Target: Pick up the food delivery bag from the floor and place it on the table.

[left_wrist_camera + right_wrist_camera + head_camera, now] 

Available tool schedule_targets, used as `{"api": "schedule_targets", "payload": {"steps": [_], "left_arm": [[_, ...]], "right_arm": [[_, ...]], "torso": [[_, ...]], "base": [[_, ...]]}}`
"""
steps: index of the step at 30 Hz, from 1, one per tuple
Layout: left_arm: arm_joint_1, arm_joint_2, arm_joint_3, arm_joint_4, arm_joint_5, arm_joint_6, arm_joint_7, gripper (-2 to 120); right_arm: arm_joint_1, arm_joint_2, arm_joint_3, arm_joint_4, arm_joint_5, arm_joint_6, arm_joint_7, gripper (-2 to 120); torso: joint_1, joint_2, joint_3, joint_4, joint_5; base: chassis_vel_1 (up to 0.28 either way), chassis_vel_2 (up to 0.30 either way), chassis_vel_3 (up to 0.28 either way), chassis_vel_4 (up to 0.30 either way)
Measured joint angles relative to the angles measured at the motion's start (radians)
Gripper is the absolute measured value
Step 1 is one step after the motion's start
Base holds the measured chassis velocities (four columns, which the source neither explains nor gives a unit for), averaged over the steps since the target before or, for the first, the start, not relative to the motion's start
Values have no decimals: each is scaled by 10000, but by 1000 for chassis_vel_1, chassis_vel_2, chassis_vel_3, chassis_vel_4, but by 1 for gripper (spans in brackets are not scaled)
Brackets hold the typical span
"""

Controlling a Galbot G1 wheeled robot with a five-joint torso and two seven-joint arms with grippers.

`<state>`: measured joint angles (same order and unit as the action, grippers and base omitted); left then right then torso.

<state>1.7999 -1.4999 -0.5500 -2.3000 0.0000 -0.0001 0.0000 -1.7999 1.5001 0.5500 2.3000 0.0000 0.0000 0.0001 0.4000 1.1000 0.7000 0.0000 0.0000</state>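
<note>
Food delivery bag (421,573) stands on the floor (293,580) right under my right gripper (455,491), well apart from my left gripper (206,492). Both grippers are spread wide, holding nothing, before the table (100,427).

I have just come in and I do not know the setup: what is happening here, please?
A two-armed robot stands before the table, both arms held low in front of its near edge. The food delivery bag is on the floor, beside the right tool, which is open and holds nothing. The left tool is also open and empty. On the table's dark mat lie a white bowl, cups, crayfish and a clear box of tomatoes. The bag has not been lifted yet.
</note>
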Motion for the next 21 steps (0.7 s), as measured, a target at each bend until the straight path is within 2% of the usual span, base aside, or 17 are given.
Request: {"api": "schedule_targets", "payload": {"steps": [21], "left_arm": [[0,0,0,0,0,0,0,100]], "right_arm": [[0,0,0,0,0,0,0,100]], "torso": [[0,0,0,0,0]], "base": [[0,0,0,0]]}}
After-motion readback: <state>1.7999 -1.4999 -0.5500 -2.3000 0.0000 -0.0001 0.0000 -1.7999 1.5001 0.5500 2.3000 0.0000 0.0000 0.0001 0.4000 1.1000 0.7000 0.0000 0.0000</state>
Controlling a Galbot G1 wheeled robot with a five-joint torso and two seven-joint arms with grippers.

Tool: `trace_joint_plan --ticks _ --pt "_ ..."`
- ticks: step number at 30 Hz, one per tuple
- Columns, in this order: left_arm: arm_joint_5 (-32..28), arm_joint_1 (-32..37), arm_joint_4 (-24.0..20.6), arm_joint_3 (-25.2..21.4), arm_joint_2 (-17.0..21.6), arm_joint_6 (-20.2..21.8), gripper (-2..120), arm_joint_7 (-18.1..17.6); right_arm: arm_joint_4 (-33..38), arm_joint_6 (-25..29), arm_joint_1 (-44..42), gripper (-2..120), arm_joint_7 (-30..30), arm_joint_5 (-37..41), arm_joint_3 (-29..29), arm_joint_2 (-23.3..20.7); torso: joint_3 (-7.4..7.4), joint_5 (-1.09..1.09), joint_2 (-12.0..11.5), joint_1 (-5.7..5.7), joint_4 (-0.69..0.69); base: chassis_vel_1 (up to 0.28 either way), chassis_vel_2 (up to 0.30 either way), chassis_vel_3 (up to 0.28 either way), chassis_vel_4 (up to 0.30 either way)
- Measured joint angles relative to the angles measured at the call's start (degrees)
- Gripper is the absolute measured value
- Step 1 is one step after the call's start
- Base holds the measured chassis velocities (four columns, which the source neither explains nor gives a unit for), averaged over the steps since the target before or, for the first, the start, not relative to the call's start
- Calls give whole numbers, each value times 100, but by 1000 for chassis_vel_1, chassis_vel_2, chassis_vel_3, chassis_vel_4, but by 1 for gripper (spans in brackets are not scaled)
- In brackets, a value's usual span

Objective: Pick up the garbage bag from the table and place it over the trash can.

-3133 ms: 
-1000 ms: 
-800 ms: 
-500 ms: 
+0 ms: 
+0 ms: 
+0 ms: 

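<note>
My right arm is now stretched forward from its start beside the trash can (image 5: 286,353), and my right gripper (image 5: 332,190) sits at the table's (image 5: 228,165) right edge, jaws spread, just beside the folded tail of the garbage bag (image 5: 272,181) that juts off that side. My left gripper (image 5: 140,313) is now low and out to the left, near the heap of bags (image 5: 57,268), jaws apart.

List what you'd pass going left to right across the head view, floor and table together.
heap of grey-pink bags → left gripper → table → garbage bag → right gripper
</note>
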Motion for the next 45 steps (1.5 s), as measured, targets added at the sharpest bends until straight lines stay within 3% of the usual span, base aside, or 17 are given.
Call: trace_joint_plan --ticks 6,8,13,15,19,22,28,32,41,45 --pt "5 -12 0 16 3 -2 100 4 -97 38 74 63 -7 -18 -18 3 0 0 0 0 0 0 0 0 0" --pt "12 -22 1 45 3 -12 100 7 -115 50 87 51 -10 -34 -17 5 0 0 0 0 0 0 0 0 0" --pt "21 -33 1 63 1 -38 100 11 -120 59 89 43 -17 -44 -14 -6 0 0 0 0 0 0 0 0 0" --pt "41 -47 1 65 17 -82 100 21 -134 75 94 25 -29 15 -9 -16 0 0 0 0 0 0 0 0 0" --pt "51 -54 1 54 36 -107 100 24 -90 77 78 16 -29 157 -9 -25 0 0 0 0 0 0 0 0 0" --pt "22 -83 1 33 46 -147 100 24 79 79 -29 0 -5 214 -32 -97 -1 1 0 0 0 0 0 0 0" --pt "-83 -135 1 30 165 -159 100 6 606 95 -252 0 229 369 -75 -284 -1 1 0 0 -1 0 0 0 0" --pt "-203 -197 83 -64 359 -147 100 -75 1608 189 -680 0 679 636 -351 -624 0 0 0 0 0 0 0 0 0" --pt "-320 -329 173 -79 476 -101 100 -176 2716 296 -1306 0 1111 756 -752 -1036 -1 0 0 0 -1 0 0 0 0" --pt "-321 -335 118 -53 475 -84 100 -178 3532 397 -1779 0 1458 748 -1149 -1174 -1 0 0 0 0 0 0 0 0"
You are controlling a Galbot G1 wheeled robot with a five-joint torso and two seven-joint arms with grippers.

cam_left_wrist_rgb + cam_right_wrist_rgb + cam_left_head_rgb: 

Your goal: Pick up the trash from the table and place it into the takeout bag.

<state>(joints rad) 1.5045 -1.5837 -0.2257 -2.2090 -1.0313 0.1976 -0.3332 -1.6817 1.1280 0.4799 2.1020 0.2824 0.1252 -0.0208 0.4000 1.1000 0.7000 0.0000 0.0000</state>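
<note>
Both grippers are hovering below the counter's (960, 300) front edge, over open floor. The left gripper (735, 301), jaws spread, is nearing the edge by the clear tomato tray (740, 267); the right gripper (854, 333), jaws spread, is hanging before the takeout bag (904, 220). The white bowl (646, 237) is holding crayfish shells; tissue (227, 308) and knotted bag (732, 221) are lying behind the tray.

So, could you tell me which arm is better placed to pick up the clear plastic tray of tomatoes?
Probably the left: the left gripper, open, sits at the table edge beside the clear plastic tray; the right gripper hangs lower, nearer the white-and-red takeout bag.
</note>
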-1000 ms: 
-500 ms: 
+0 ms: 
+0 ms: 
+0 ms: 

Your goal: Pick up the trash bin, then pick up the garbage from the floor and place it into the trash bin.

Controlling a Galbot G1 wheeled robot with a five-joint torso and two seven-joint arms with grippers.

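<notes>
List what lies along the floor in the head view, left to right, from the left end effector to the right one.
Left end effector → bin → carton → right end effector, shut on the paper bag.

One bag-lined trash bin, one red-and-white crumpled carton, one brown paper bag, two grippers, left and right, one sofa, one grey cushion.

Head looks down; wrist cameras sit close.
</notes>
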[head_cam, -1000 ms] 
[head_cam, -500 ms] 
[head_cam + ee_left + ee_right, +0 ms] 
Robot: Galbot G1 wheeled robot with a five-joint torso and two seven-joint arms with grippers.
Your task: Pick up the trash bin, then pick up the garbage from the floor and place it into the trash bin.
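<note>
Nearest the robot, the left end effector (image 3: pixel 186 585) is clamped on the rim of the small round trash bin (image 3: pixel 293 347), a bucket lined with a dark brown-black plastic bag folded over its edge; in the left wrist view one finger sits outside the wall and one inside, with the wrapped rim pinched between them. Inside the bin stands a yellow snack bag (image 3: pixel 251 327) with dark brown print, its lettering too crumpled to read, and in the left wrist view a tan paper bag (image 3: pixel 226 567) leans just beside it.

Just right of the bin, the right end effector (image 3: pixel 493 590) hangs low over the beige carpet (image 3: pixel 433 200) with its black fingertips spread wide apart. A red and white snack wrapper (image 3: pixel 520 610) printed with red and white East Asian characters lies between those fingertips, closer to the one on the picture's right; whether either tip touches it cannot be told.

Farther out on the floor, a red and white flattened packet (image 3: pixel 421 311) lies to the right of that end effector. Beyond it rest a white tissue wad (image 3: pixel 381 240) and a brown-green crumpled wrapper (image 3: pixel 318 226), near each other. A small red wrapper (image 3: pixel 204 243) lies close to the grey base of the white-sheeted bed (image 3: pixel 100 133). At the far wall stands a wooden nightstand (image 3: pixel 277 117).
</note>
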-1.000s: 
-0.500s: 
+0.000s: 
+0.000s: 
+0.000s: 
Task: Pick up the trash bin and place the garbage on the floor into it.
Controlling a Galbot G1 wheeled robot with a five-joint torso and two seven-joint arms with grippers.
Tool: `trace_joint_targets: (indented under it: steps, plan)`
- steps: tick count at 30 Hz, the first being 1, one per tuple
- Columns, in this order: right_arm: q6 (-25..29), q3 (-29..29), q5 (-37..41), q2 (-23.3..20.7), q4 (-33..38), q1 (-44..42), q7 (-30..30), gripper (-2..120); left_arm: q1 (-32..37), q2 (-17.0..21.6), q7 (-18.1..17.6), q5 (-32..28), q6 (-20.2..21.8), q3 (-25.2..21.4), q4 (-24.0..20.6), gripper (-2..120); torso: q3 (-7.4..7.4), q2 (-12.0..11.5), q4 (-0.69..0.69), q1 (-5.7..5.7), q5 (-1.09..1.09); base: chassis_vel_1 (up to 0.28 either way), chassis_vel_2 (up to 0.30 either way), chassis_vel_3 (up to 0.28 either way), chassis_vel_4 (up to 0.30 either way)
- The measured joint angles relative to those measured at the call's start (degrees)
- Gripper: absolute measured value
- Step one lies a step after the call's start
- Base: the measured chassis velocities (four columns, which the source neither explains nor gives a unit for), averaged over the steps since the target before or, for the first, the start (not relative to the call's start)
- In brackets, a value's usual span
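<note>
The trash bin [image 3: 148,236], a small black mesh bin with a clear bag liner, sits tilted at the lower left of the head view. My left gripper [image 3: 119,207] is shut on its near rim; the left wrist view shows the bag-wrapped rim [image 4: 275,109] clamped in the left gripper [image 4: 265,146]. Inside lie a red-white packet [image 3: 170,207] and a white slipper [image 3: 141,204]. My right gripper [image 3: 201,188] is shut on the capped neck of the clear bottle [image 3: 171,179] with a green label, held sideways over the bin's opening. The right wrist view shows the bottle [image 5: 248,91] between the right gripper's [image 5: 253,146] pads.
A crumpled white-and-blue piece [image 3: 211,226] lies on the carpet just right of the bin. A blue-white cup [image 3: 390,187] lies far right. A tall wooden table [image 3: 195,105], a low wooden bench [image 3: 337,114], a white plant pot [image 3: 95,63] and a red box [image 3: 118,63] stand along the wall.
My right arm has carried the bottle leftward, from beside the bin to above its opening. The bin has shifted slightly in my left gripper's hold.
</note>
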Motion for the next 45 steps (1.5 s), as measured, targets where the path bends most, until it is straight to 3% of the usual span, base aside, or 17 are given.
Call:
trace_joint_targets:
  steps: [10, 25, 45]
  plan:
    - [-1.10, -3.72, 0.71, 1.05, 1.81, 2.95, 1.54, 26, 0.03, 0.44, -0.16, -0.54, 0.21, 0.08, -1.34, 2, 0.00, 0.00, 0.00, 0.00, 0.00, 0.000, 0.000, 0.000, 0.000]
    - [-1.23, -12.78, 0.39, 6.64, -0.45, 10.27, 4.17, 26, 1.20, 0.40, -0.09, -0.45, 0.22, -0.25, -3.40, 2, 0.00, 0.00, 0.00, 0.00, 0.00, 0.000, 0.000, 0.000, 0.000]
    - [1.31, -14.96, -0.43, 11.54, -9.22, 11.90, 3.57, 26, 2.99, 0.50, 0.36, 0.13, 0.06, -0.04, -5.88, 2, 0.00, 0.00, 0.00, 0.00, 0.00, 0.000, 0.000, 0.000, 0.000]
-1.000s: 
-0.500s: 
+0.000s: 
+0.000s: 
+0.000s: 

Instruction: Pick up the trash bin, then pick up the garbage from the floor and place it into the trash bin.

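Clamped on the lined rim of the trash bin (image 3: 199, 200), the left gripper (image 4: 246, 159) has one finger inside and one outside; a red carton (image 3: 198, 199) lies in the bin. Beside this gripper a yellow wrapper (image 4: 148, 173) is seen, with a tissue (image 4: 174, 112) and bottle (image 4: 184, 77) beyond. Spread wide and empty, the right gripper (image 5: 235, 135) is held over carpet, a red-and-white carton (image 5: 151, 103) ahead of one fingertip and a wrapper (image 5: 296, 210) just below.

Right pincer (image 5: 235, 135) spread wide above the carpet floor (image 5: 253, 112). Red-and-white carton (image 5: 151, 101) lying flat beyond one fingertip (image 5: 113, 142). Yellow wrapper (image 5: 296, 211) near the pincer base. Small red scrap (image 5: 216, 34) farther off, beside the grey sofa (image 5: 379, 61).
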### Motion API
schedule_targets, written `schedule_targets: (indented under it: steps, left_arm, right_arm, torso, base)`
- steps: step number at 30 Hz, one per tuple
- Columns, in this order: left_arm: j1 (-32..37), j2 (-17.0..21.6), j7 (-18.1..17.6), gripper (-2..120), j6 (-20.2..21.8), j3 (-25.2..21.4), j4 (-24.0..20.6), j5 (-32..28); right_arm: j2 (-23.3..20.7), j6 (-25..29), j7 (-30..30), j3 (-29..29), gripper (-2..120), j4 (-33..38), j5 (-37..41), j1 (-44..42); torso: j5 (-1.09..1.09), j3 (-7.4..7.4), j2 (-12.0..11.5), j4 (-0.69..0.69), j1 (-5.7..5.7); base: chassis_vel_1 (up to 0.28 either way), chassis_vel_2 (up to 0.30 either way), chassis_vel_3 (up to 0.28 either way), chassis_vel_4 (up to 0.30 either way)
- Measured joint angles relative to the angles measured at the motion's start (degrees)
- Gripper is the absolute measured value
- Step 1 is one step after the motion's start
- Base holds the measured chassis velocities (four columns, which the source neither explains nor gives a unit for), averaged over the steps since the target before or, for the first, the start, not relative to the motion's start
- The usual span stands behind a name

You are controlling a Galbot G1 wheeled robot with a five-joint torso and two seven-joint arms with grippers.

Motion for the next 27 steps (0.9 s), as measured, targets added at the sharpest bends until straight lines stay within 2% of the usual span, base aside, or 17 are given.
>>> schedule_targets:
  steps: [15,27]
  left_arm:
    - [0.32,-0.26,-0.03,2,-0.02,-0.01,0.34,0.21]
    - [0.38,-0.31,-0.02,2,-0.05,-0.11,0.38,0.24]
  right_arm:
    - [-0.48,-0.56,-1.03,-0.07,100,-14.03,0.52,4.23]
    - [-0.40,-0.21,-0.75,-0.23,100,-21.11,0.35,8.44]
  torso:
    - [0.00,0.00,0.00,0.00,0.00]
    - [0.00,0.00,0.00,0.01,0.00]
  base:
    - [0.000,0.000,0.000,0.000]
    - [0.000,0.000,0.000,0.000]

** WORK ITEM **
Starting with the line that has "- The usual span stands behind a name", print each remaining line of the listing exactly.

** OUTPUT OF THE EXERCISE **
- The usual span stands behind a name

You are controlling a Galbot G1 wheeled robot with a five-joint torso and two seven-joint arms with grippers.

Motion for the next 27 steps (0.9 s), as measured, targets added at the sharpest bends until straight lines stay within 2% of the usual span, base aside, or 17 are given.
>>> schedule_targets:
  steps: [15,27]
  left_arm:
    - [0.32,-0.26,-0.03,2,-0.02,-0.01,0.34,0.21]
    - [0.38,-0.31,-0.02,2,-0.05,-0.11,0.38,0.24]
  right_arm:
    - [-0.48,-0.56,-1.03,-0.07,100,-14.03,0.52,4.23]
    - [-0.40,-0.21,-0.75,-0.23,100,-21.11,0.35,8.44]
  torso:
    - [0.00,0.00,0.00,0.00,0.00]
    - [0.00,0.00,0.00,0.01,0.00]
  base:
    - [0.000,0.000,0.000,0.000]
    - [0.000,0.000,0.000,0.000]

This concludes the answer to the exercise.